▶ **Work request**: Range to repeat from the listing below: the line containing "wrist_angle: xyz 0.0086" down to the line containing "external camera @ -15", both included. Copy it exactly, pictures excluded, and add nothing else.

▶ **Raw data**:
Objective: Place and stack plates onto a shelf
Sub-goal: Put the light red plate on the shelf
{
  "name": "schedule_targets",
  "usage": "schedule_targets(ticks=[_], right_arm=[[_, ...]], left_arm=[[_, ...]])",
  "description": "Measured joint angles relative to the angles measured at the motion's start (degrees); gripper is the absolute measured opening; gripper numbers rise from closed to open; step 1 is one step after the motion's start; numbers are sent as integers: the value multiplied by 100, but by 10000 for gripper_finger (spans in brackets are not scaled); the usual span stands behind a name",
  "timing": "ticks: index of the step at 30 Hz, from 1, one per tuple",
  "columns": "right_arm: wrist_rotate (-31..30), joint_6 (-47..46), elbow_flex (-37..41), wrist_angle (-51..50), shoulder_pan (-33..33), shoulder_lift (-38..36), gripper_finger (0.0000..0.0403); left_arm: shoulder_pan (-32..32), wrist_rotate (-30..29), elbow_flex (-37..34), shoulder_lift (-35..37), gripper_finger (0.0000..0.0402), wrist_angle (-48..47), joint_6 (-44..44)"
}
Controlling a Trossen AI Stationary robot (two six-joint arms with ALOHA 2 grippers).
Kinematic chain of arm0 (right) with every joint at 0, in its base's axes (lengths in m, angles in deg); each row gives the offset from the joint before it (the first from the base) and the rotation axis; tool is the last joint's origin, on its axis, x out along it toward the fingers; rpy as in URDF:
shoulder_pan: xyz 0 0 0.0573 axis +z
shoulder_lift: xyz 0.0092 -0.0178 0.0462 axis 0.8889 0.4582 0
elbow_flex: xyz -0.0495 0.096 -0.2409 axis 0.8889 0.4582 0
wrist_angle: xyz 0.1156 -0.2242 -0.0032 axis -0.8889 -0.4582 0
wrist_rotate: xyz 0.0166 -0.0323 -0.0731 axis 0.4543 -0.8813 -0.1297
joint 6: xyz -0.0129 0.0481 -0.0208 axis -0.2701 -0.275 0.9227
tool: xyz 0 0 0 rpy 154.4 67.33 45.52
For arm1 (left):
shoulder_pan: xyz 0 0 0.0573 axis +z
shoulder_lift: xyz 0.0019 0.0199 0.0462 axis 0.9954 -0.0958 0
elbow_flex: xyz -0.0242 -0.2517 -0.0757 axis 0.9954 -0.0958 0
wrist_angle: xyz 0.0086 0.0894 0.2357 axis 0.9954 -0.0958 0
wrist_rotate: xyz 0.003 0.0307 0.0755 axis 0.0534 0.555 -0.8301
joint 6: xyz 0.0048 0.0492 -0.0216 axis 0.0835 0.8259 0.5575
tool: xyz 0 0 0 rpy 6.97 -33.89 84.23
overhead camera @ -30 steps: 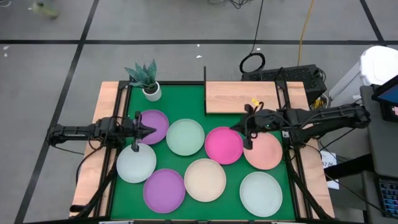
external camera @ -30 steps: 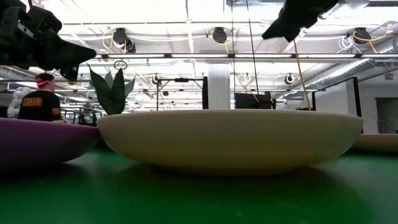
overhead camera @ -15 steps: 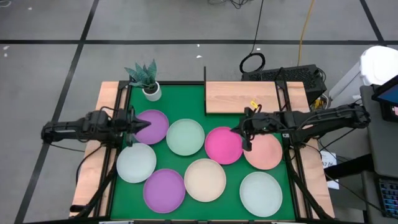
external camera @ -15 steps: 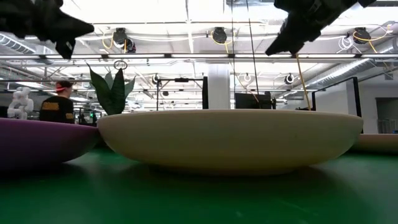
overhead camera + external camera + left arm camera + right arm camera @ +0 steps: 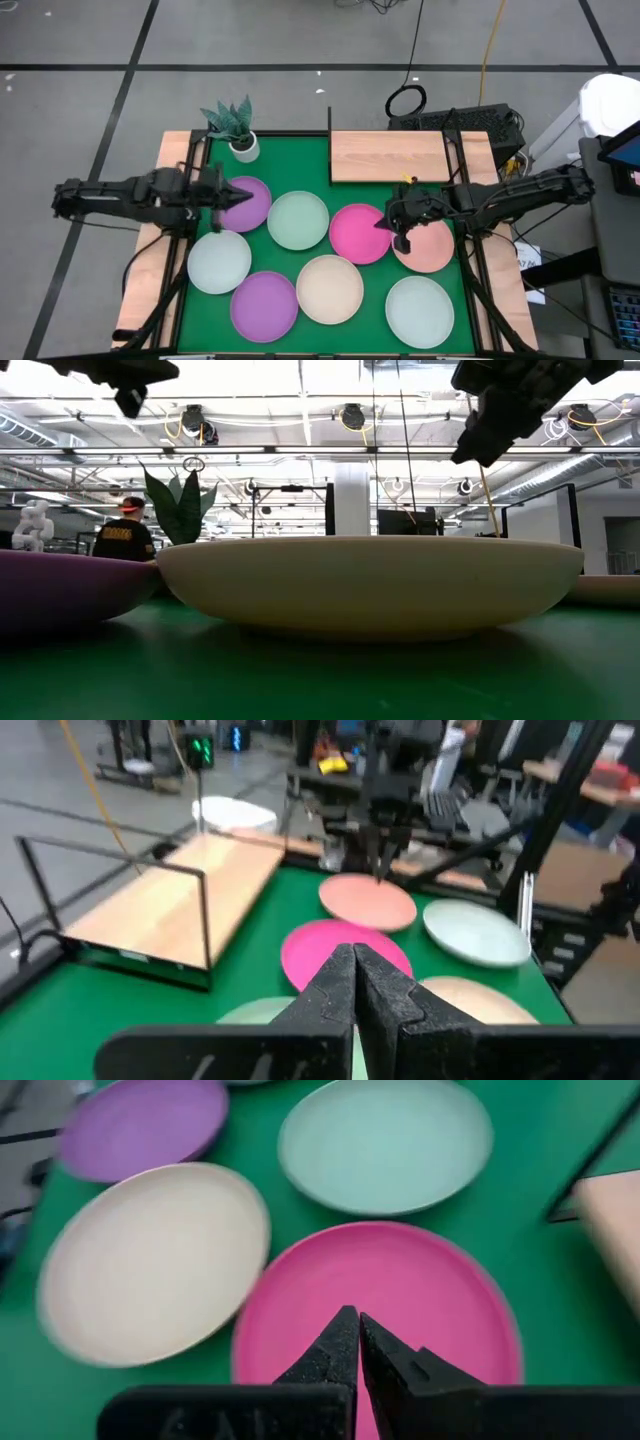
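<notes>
Eight round plates lie flat on the green mat (image 5: 300, 160): purple (image 5: 250, 205), mint (image 5: 298, 220), hot pink (image 5: 358, 235), salmon (image 5: 428, 248), whitish (image 5: 218, 262), a second purple (image 5: 264, 305), cream (image 5: 330, 289) and pale (image 5: 420, 311). The light-wood shelf (image 5: 388, 155) with its black post (image 5: 329, 112) lies at the far right. My left gripper (image 5: 238, 194) is shut and empty, raised over the far purple plate. My right gripper (image 5: 386, 222) is shut and empty, raised over the hot pink plate's right part (image 5: 380, 1295).
A small white pot with a plant (image 5: 240, 140) stands at the mat's far left corner. Wooden side strips (image 5: 170, 170) and black frame bars edge the mat. In the low view the cream plate (image 5: 370, 585) fills the foreground. A person (image 5: 120, 540) stands in the room behind.
My left gripper has risen and swung from over the whitish plate toward the far purple plate, while its arm has drawn back toward the table's left edge. My right gripper has moved a little toward the table's near edge over the hot pink plate. Both stay shut.
</notes>
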Motion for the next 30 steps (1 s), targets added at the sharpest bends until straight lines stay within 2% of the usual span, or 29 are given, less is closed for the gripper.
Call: schedule_targets(ticks=[6, 11, 17, 24, 30], right_arm=[[222, 244, 16, -55, 139, 293, 0], [732, 570, 16, 38, 150, 920, 19], [964, 836, -74, 51, 150, 1551, 63], [1051, 598, -226, 95, 354, 1889, 101], [499, 595, -305, 61, 881, 1947, 106]], left_arm=[[-261, 42, -2, -997, 3, 375, -2], [-345, 54, -2, -1492, 3, 686, -4], [-348, 52, 211, -1596, 3, 520, -27], [-350, 50, 291, -1605, 3, 526, 25], [-350, 50, 291, -1605, 3, 505, 140]])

▶ **Result for this exercise**:
wrist_angle: xyz 0.0086 0.0894 0.2357 axis 0.9954 -0.0958 0
wrist_rotate: xyz 0.003 0.0307 0.0755 axis 0.0534 0.555 -0.8301
joint 6: xyz 0.0048 0.0492 -0.0216 axis 0.0835 0.8259 0.5575
tool: xyz 0 0 0 rpy 6.97 -33.89 84.23
overhead camera @ -30 steps: 
external camera @ -30 steps: 
overhead camera @ -15 steps: 
external camera @ -15 steps: 

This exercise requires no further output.